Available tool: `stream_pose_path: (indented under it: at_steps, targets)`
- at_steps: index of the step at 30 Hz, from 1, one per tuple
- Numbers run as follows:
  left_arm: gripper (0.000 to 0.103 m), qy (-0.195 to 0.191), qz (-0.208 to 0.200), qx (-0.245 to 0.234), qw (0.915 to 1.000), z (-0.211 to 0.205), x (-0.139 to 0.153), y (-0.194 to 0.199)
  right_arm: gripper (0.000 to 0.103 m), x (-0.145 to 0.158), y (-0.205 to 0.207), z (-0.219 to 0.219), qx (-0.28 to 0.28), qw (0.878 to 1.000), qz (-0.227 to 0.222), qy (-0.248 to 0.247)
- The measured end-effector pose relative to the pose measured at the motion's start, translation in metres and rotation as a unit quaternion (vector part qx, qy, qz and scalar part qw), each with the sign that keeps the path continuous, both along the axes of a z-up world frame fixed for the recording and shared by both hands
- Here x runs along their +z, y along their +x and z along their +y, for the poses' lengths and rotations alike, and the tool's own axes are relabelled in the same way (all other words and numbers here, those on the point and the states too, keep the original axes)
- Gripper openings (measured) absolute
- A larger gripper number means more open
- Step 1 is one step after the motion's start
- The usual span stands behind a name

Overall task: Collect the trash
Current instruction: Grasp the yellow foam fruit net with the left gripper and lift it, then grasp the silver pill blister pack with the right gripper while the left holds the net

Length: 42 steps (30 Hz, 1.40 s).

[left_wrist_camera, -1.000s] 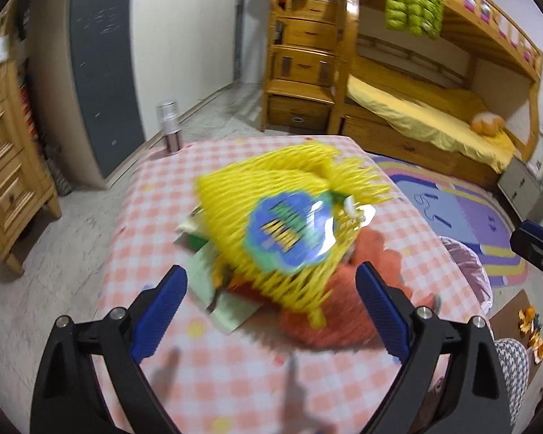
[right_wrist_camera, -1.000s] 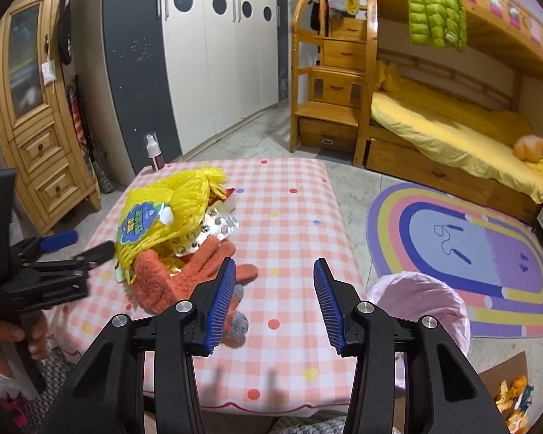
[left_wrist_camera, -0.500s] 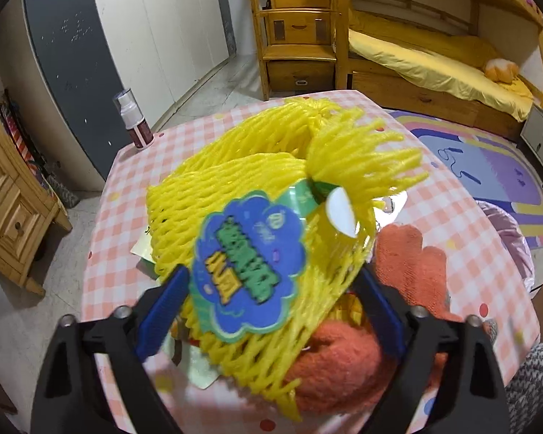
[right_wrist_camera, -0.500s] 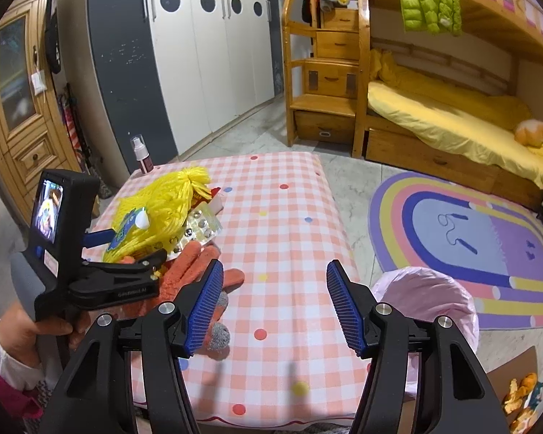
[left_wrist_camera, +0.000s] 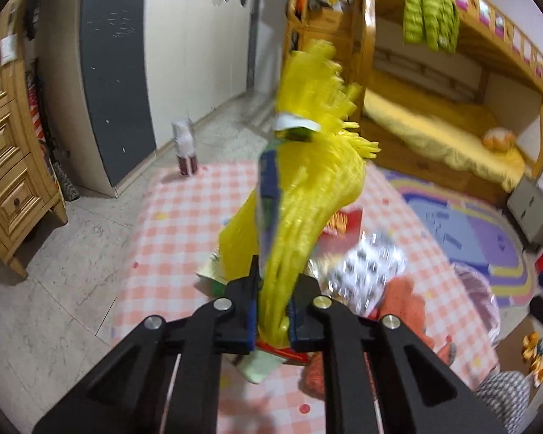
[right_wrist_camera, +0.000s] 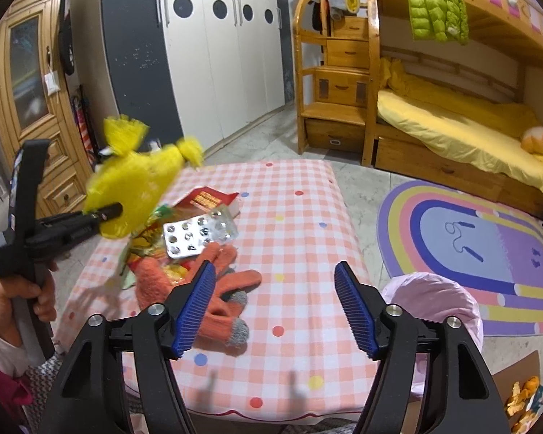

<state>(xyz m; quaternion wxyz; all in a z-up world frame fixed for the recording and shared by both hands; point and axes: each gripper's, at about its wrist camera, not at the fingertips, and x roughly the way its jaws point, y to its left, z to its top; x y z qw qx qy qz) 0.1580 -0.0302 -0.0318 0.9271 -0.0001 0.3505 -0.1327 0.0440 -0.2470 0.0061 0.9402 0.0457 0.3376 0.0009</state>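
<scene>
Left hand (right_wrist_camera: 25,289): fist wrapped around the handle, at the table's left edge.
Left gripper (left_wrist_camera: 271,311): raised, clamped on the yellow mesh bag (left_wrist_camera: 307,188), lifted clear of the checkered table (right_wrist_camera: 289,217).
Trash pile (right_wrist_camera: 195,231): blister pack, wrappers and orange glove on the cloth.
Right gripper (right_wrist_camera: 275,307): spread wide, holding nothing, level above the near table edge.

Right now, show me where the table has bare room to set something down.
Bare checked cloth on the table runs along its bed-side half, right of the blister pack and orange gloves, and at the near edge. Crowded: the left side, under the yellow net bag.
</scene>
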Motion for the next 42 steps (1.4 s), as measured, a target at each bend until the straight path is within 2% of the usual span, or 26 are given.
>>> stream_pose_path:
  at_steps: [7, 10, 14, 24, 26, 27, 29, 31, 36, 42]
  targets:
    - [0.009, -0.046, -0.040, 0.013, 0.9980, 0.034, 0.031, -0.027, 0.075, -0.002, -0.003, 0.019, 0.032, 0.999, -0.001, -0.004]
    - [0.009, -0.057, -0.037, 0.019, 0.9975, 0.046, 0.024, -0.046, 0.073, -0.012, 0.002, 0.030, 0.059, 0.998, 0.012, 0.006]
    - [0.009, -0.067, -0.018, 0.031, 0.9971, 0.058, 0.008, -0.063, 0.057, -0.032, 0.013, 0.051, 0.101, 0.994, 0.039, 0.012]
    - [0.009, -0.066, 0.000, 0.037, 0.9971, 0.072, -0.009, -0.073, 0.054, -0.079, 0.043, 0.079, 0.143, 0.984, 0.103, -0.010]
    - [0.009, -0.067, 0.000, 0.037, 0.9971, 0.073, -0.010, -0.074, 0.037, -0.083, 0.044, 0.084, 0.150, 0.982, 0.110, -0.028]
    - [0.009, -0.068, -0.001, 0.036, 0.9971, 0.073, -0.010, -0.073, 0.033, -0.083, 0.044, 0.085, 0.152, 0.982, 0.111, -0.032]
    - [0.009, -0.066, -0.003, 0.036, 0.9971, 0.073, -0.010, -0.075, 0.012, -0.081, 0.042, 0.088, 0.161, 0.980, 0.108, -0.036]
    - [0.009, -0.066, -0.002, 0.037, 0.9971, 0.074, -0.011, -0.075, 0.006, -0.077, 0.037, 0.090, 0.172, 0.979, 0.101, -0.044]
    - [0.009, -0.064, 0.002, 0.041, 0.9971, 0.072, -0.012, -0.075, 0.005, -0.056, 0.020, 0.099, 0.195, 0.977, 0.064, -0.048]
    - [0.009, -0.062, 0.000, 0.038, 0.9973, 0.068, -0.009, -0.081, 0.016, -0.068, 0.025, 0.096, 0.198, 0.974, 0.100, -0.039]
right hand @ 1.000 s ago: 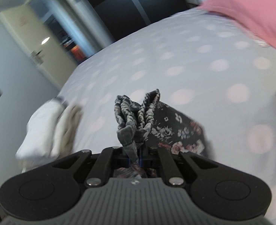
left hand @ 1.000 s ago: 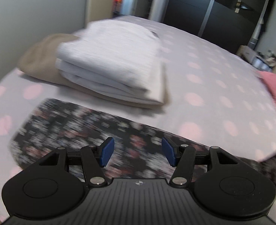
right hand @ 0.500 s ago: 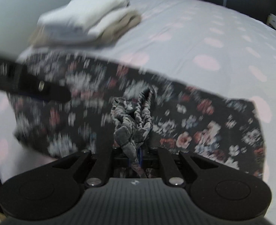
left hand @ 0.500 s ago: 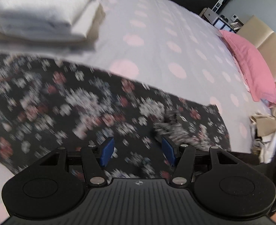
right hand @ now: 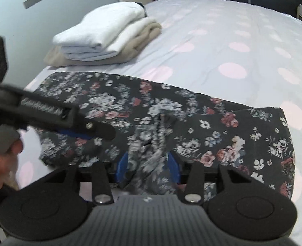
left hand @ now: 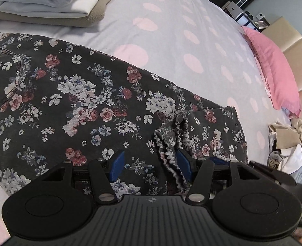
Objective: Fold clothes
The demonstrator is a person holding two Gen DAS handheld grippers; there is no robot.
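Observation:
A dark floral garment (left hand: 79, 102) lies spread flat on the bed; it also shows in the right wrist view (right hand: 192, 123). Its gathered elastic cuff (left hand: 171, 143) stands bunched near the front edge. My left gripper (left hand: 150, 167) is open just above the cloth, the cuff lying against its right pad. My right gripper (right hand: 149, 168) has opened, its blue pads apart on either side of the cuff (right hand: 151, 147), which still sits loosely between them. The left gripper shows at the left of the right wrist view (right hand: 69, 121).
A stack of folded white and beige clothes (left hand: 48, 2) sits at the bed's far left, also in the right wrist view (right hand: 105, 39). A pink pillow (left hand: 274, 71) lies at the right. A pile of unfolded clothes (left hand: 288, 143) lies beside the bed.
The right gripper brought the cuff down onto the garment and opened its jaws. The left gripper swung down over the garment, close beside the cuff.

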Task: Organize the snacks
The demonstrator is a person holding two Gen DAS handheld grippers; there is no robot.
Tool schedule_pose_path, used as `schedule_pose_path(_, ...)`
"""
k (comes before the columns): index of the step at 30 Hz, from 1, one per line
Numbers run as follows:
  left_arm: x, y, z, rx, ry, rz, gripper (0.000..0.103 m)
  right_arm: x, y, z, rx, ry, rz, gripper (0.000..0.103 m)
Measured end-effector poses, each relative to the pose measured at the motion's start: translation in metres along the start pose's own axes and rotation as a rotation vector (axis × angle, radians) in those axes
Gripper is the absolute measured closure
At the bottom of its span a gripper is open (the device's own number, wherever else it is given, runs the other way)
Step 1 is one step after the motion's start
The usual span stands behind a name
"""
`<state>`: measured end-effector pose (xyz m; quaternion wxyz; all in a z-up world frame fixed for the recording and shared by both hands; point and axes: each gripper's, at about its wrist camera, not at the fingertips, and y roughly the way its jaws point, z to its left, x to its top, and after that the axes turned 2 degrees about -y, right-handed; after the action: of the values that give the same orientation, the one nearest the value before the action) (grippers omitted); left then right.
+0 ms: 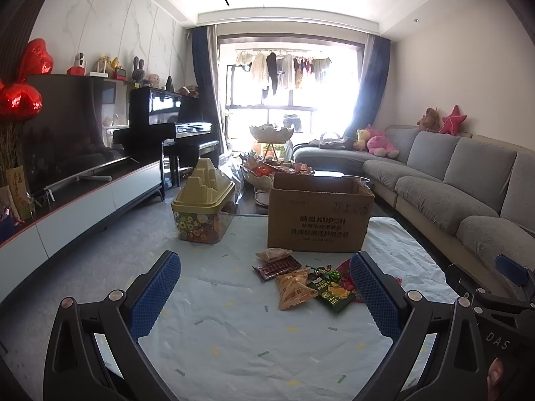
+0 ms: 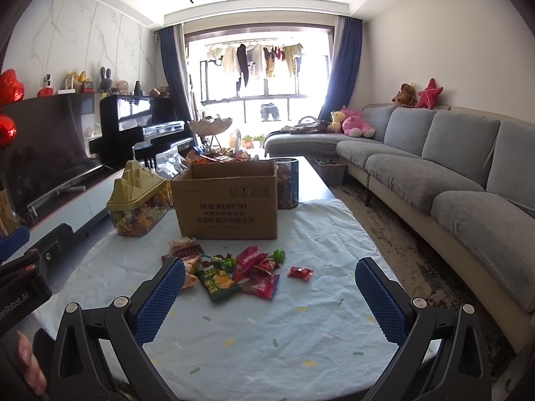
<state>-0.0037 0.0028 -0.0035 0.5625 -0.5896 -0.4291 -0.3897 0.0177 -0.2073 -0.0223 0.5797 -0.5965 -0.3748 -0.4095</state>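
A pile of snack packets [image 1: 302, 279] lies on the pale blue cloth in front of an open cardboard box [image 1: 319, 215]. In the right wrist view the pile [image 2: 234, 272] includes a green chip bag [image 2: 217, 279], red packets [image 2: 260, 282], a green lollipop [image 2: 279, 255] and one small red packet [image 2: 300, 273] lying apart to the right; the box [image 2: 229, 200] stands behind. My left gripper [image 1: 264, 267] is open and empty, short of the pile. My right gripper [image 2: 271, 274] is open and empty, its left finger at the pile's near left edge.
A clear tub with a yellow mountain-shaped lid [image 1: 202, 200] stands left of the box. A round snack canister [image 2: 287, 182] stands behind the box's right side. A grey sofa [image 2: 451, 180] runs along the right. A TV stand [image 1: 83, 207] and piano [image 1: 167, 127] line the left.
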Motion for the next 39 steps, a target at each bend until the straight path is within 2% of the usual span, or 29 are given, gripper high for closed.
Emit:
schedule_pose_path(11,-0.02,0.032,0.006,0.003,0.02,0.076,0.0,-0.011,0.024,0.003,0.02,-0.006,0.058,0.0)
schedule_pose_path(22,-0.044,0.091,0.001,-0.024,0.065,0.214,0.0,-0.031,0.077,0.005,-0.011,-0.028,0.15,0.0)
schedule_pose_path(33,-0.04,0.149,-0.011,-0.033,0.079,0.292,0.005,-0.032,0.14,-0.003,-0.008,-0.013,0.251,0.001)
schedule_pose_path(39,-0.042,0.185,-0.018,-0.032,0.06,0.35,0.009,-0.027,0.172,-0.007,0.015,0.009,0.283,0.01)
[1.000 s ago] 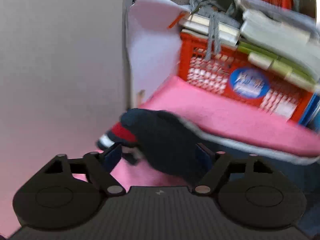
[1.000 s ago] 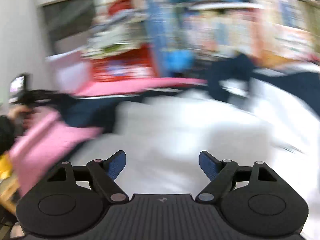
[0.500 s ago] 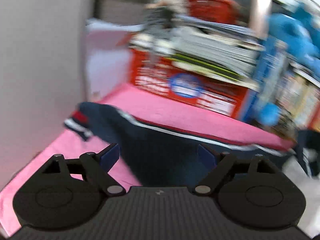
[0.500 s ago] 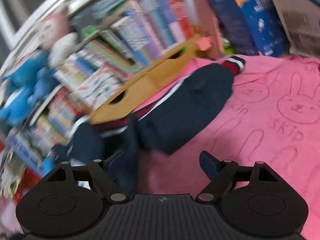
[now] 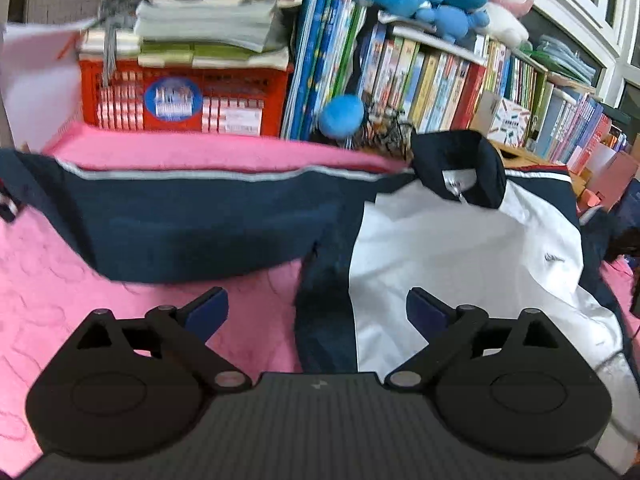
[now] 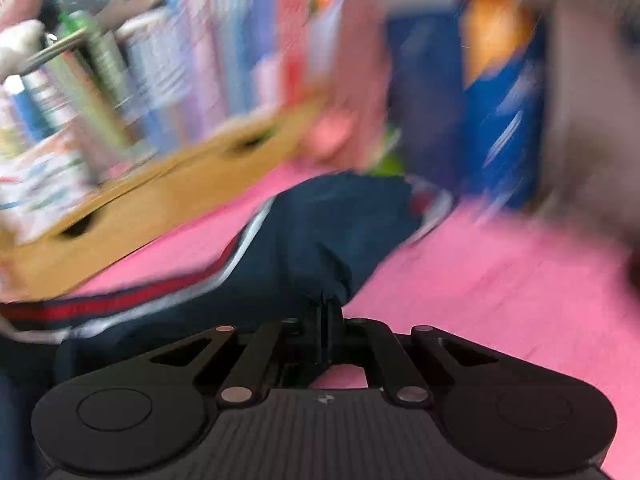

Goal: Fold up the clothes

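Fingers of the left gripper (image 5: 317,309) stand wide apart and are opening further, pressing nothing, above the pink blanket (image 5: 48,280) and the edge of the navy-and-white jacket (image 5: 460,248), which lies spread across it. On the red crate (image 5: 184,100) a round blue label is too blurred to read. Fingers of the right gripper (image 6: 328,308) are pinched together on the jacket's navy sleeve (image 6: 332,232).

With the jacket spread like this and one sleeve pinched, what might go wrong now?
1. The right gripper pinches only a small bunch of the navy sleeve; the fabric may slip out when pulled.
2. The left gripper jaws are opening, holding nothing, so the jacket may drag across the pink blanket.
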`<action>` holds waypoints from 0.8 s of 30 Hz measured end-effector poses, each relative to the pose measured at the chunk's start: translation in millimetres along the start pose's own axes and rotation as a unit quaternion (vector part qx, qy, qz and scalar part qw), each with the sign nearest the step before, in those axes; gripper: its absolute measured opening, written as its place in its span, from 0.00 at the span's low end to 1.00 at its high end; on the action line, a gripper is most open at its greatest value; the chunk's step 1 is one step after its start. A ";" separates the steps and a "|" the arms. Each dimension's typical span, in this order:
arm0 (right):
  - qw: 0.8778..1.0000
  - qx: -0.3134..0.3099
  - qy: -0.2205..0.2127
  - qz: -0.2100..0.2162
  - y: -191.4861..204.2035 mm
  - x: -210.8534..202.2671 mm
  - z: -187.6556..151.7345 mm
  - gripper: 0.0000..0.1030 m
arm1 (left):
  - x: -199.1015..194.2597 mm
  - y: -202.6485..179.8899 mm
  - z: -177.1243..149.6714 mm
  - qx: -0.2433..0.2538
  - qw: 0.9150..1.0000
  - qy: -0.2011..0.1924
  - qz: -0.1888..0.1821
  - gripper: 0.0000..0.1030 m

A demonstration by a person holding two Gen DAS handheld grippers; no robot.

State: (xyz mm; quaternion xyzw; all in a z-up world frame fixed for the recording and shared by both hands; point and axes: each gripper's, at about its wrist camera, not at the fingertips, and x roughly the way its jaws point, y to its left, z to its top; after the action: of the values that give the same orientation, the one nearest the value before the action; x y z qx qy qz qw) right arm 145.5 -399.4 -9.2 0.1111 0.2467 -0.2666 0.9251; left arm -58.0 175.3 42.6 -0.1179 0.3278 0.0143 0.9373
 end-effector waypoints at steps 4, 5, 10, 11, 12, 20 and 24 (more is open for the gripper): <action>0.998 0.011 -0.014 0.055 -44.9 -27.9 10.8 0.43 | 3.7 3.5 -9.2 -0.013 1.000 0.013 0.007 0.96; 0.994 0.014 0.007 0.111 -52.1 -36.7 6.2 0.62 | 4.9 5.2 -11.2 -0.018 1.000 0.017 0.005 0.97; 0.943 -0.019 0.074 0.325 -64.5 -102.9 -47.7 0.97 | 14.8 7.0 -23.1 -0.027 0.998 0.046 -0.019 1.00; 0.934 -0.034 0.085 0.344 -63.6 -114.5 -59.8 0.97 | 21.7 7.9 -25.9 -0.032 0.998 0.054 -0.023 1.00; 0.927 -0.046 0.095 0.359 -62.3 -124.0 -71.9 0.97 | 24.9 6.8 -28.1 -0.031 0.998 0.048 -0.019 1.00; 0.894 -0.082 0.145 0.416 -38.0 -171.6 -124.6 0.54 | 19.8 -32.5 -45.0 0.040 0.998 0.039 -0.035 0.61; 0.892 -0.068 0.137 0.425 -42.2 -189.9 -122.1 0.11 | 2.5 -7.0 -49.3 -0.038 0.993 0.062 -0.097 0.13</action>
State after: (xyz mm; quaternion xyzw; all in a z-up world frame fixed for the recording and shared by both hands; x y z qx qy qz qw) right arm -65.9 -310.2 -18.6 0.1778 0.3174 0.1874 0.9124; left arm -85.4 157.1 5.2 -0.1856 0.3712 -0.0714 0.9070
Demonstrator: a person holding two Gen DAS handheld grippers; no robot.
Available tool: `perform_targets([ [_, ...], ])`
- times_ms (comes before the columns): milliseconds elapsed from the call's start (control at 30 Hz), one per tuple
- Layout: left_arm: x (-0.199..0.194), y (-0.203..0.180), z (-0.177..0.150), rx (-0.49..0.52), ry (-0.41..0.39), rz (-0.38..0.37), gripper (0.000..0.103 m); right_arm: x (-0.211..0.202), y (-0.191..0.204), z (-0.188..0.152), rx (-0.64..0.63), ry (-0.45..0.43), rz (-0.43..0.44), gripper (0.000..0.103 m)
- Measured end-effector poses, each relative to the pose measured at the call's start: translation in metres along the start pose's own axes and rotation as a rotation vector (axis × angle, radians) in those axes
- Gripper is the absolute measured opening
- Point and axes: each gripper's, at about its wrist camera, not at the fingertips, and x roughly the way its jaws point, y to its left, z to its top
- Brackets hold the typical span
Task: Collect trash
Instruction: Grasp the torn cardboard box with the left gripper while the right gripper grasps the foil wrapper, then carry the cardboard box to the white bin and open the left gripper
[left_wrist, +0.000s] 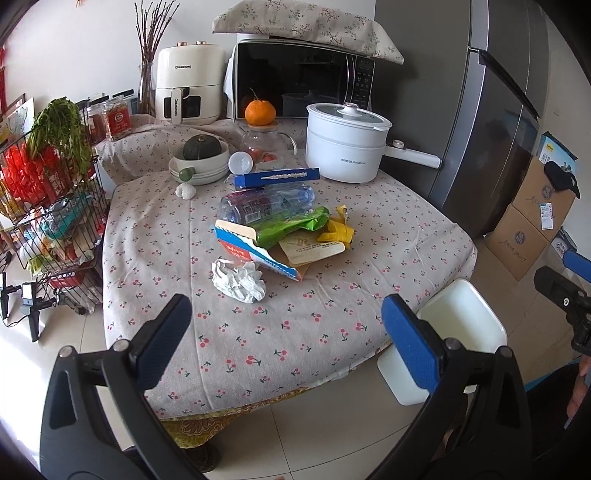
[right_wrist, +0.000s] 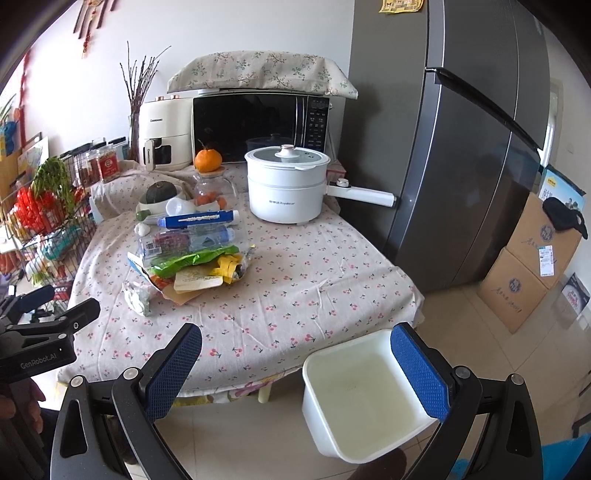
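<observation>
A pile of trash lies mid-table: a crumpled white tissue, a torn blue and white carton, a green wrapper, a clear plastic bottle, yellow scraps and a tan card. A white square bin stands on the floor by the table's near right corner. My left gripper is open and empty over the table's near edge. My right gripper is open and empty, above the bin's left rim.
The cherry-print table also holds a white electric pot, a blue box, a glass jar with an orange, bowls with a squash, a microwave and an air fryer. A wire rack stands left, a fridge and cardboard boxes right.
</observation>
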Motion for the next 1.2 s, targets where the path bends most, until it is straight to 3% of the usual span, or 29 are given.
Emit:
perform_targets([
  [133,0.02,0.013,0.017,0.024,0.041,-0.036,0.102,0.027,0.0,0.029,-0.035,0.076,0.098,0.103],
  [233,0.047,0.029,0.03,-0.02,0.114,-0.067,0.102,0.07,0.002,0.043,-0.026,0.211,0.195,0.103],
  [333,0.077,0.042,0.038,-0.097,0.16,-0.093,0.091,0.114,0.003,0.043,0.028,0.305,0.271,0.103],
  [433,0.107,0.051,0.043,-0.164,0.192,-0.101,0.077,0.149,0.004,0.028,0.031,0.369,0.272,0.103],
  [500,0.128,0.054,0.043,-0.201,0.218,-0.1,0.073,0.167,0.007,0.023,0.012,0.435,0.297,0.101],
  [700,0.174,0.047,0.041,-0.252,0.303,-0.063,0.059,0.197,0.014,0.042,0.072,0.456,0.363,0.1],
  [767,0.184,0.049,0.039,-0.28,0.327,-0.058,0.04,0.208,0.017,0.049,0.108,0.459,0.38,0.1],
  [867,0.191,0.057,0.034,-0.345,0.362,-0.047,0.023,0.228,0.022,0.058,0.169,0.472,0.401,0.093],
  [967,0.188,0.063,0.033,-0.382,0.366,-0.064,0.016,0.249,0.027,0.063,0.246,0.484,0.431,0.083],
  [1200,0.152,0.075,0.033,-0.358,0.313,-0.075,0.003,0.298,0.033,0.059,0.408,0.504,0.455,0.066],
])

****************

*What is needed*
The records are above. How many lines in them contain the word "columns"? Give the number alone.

*Answer section*
2